Data below
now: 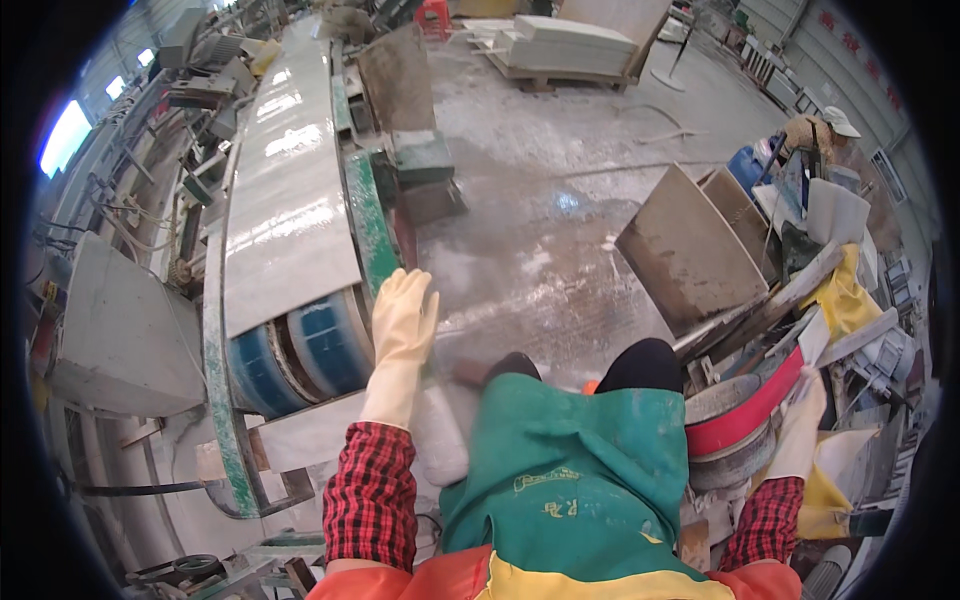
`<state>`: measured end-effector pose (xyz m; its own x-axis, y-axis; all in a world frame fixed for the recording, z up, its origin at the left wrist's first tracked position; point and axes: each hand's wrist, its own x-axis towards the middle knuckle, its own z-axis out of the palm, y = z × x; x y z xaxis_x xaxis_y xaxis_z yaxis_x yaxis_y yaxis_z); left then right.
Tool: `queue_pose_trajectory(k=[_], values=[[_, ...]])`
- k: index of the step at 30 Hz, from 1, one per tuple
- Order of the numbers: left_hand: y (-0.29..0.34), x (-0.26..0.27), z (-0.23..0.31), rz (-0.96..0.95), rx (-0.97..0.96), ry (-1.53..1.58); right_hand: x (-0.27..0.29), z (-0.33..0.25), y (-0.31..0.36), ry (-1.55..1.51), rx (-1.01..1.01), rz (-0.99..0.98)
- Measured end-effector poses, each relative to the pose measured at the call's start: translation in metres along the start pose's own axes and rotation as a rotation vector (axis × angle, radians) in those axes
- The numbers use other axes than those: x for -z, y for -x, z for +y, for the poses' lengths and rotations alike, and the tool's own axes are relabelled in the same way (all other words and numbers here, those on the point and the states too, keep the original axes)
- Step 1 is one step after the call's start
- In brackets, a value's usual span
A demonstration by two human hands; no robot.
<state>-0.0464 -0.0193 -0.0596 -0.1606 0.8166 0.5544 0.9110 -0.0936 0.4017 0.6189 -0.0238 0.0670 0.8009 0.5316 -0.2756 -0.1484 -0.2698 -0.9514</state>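
My left hand (403,315), in a cream rubber glove, rests by the green side rail (372,225) of a conveyor, fingers stretched out and holding nothing. Beside it a long, wet grey stone slab (290,190) lies on the conveyor, its near end above the blue belt roller (330,345). At my right side my gloved right hand (800,415) is closed at the lower end of a pale flat piece (815,338); its fingers are partly hidden. Next to that hand a red band (745,412) curves along a round grey tub (735,455).
Brown-grey boards (690,250) lean at the right. A yellow cloth (845,295) hangs near my right hand. Further back a person in a white cap (840,122) bends over. Stacked pale slabs (565,48) lie on a pallet at the far side. A grey block (120,335) stands left of the conveyor.
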Motion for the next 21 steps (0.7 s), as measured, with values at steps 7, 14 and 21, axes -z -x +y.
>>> queue_pose_trajectory(k=[7,14,21], values=[[-0.012,-0.005,0.014,-0.046,-0.032,0.000,-0.043,-0.056,0.019,-0.062,0.206,-0.195],[-0.016,-0.012,0.012,-0.092,0.009,0.018,-0.203,-0.048,0.042,-0.148,-0.151,-0.666],[-0.018,-0.014,0.017,-0.113,0.031,0.011,-0.294,0.011,0.067,-0.079,-0.255,-0.717]])
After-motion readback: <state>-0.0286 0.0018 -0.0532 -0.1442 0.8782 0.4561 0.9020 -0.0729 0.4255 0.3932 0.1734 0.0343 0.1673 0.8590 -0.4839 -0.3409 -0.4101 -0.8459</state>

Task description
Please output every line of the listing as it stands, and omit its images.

Written solution
now: 
`<state>`: measured end-effector pose (xyz m; its own x-axis, y-axis; all in a world frame fixed for the recording, z up, its origin at the left wrist's first tracked position; point and axes: each hand's wrist, its own x-axis towards the middle knuckle, its own z-axis out of the palm, y = z × x; x y z xaxis_x xaxis_y xaxis_z yaxis_x yaxis_y yaxis_z); left then right.
Tool: `queue_pose_trajectory(k=[_], values=[[_, ...]])`
- k: index of the step at 30 Hz, from 1, one per tuple
- Order of the numbers: left_hand: y (-0.29..0.34), x (-0.26..0.27), z (-0.23..0.31), rz (-0.96..0.95), rx (-0.97..0.96), ry (-1.53..1.58); right_hand: x (-0.27..0.29), z (-0.33..0.25), y (-0.31..0.36), ry (-1.55..1.51), rx (-1.01..1.01), rz (-0.99..0.98)
- Measured end-effector poses, each relative to the pose measured at the call's start: translation in metres along the start pose's own axes and rotation as a rotation vector (axis × angle, radians) in those axes
- The numbers use other axes than those: x for -z, y for -x, z for +y, for the poses' lengths and rotations alike, and the tool's own axes are relabelled in the same way (all other words and numbers here, those on the point and the states too, keep the original axes)
- Step 1 is one step after the call's start
- In brackets, a value's usual span
A demonstration by two human hands; no robot.
<state>-0.0464 -0.0193 -0.0596 -0.1606 0.8166 0.5544 0.9110 -0.0936 0.4017 0.6189 -0.0238 0.0670 0.8009 0.5316 -0.2756 -0.1484 -0.2698 -0.9514</state>
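My left hand (403,315), in a cream rubber glove, rests by the green side rail (372,225) of a conveyor, fingers stretched out and holding nothing. Beside it a long, wet grey stone slab (290,190) lies on the conveyor, its near end above the blue belt roller (330,345). At my right side my gloved right hand (800,415) is closed at the lower end of a pale flat piece (815,338); its fingers are partly hidden. Next to that hand a red band (745,412) curves along a round grey tub (735,455).
Brown-grey boards (690,250) lean at the right. A yellow cloth (845,295) hangs near my right hand. Further back a person in a white cap (840,122) bends over. Stacked pale slabs (565,48) lie on a pallet at the far side. A grey block (120,335) stands left of the conveyor.
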Motion for the next 21 steps (0.7 s), as measured, with values at steps 7, 14 and 21, axes -z -x +y.
>>> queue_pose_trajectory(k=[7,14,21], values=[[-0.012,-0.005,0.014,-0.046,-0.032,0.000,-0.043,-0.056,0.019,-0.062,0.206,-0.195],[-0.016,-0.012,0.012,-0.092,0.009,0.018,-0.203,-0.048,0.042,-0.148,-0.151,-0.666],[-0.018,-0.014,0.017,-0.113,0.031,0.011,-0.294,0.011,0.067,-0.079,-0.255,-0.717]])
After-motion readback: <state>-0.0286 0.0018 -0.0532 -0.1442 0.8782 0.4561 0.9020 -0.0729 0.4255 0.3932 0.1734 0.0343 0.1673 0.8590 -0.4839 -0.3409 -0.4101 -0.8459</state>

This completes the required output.